My Profile Photo

Sheogorath's Blog

Prometheus Snippets

This page is a wild collection of useful Prometheus snippets I collected over the time. Most of them, will be somewhat related to Kubernetes and/or OpenShift.

Average node temperature

This query collects the temperature of all available sensors of hosts with a node_exporter running, joins the regular node name, and takes the average of them.

You can easily take the average away, if you want to monitor exact temperature per host, but this might be useful for an alarm if you servers run to hot. The average should give you an impression on how well each node is in terms of temperature.
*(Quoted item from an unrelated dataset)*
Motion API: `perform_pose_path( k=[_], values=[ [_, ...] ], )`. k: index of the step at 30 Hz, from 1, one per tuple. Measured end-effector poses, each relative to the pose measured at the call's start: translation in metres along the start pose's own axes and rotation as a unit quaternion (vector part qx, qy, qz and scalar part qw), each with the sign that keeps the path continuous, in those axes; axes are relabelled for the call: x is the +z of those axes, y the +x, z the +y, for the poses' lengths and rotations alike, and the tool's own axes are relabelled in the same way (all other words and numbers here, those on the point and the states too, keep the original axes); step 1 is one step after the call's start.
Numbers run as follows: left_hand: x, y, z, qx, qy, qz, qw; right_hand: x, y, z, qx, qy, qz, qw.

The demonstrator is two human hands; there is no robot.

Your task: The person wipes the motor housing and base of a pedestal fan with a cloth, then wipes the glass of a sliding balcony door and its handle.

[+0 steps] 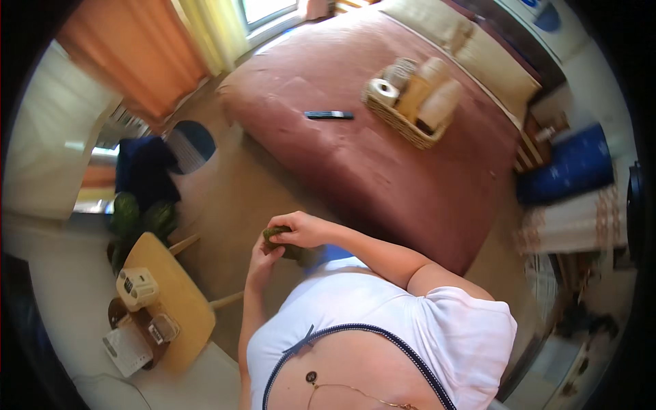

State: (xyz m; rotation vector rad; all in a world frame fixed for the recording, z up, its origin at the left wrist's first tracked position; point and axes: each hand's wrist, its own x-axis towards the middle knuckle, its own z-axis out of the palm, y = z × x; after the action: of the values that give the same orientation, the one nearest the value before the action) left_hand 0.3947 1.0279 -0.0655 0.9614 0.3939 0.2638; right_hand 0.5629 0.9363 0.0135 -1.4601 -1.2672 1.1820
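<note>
An olive-green cloth item, bunched up, is held between both hands in front of my white top. My left hand grips its near left side, with the thumb pressed along it. My right hand pinches its upper edge from above, fingers curled over towards the left. The lower part of the cloth hangs blurred below the right hand, so its full shape cannot be told.
Beyond the hands stands a bed with a reddish-pink sheet, bearing a dark flat case and a wicker basket with a paper roll and packages. At left is a wooden table with a pale device; a round mat lies on the floor.
</note>
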Motion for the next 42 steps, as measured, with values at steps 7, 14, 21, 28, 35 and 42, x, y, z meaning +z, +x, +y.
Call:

avg(label_replace(node_hwmon_temp_celsius, "internal_ip", "$1", "instance", "(.*):.*") * on (internal_ip) group_left(node) kube_node_info) by (node)

Container registry ranking

This query helps you to find out what container registries are dominant in your clusters, it’s especially useful, because you can even run it with a sum_over_time function to pick up registries that might only show up as part of jobs and other periodic pods that are running.

count(label_replace(kube_pod_container_info, "image", "$1", "image", "([^/]+)/.*")) by (image)

This function should be useful, to detect and work on a list of mirrored repositories for your clusters.

CPU Request utilisiation

This query helps to analyse and optimise your CPU resource requests for pods. It generates a percentile usage overview regarding how much of the requested CPU resources your pods are actually utilising. Since the Kubernetes scheduler takes the CPU requests to find a node that fits your workload, it’s quite important that the majority of your CPU time is spend within the requests in order to make sure, that your application never starves CPU due to overloaded nodes.

(sum(rate(container_cpu_usage_seconds_total{image!="",job="kubelet",metrics_path="/metrics/cadvisor"}[1m])) by (namespace, pod)) / sum(kube_pod_container_resource_requests{resource="cpu"}) by (namespace, pod) * 100

You can also use the first part to measure the amount of mCores you want to request:

sum(rate(container_cpu_usage_seconds_total{image!="",job="kubelet",metrics_path="/metrics/cadvisor"}[1m])) by (namespace, pod) * 1000

Now you can check the metrics over a few weeks or calculate an average using Prometheus and this way figure out a good request.

Note: You might want to adjust the requests upwards, if e.g. booting up your application takes even more resources and your nodes are tightly packed.

Critical CVEs per host

This query utilises starboard, starboard-exporter and kube-prometheus-stack to give a rough estimation of the risk on a host.

sum by (node) (max by (namespace, pod) (max by (image)(label_join(label_join(starboard_exporter_vulnerabilityreport_image_vulnerability_severity_count{severity="CRITICAL"}, "image", "/","image_registry", "image_repository"), "image", ":", "image", "image_tag")) * on (image) group_right kube_pod_container_info) * on(namespace, pod) group_right kube_pod_info)

First it re-creates the image name (registry/repository:tag), then identifies the pods, which run this image, and finally maps the pods that run this image to the host the pod is running on. With the result that one can count the CVEs on a host and assess some basic risks.

Note: This will double-count CVEs if e.g. 2 pods of the same deployment run on the same host. That’s something to be aware when trying to trust this metrics. Modifying the metric to look into specifics is therefore recommended.